3. COMMUNICATION AND TRUST
Cultivating a company culture where employees feel their input matters transcends all generational boundaries, but showing millennials that they’re trusted to do the job you hired them for is critical. Scrutinizing their attendance and micromanaging tactics are usually not only unnecessary, but detrimental. If you’ve selected qualified candidates, they’ll do their best work if you give them the freedom to do so. Trust doesn’t stop there, though, involve them in important decisions, particularly ones that affect their roles or departments. Not only does this form a strong bond between the employer and the employee, but it cultivates an engaging environment, which ultimately correlates directly with workplace satisfaction and retention.
4. FOCUS ON TEACHING
You get out what you put into anything. Mentorship and training is a key focus for millennial staff, with the desire for personal development being important to a majority of the generation, with 59% of those surveyed saying it’s a deciding factor when choosing a job.

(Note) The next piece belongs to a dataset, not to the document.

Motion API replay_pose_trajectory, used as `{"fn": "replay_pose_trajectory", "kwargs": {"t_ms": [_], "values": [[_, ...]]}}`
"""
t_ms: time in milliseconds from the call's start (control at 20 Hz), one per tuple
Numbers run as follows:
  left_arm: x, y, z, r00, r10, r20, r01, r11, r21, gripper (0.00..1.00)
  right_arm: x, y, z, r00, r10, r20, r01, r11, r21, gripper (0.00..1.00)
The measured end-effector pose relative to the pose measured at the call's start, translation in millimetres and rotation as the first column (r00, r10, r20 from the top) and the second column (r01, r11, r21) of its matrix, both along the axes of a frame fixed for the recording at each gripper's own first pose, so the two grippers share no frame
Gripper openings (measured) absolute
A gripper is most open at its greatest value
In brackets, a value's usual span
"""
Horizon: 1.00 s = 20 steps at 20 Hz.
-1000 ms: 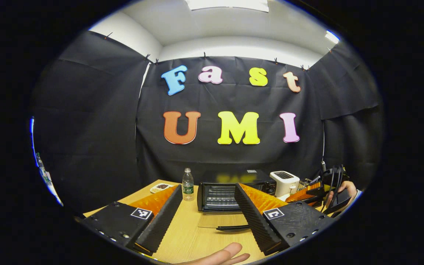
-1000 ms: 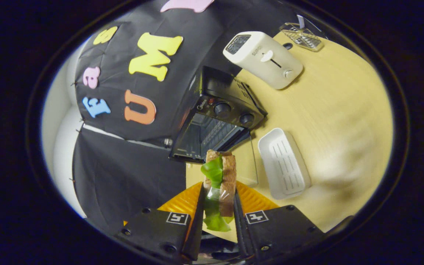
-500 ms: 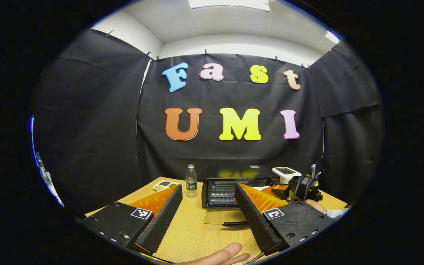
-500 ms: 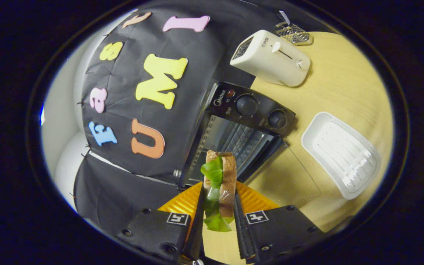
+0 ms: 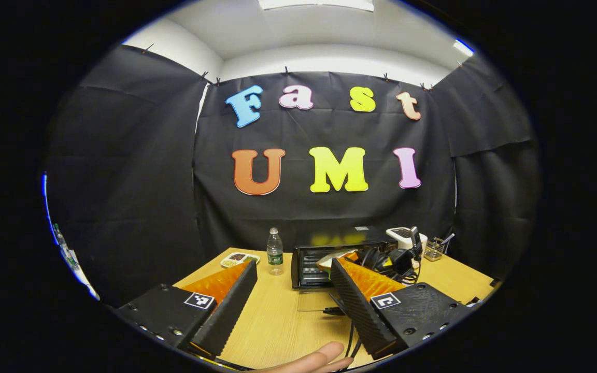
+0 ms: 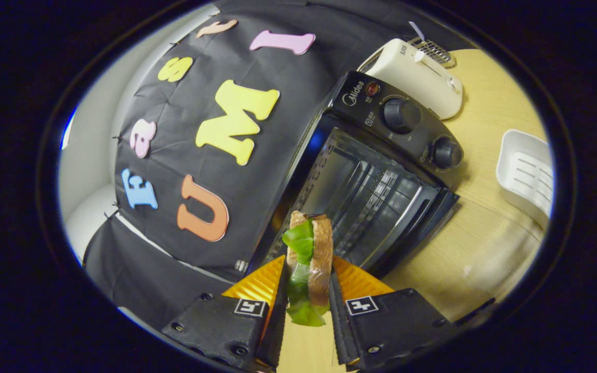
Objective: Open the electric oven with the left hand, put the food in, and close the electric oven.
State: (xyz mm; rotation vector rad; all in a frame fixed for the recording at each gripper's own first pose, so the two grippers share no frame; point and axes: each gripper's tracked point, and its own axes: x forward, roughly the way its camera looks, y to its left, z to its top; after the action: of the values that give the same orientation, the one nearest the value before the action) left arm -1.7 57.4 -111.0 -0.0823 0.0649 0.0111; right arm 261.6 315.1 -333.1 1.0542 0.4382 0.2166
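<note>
Two fingers of the left tool (image 5: pixel 290 305) stood spread with nothing between them, held back low over the wooden worktop (image 5: pixel 278 321), probably to leave the approach free for the other hand. Past them in the left gripper view, the electric oven (image 5: pixel 324 259) sat with its glass door (image 5: pixel 324 301) dropped flat onto the worktop, so the opening step looked done. The right tool, with its trailing cables, hung at the oven's mouth. A water bottle (image 5: pixel 275 251) and a small dish of food (image 5: pixel 239 258) stood off to the oven's side, well apart from the work.

In the right gripper view, the right tool (image 6: pixel 306 305) pinched a sandwich (image 6: pixel 310 259) of bread and green lettuce, both fingers pressing its flat faces so the filling would stay stacked. The sandwich stood on edge just before the open cavity and its wire rack (image 6: pixel 376 207), not yet inside. A white toaster (image 6: pixel 417 77) sat behind the oven, and a white tray (image 6: pixel 526 173) lay beside it.
</note>
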Motion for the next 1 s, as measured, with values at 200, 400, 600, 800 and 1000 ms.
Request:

This is as simple as team training programs and setting up mentorship opportunities, of which often are just as much of a learning opportunity for senior staff. With millennial employees entering the workforce in droves, is your company ready? Making these conversations outlined a part of your management strategy will allow you and your organization to reap the benefits of increased engagement from your workforce. Four seemingly simple changes, most of which are behavioral, that can not only impact company culture but your bottom line.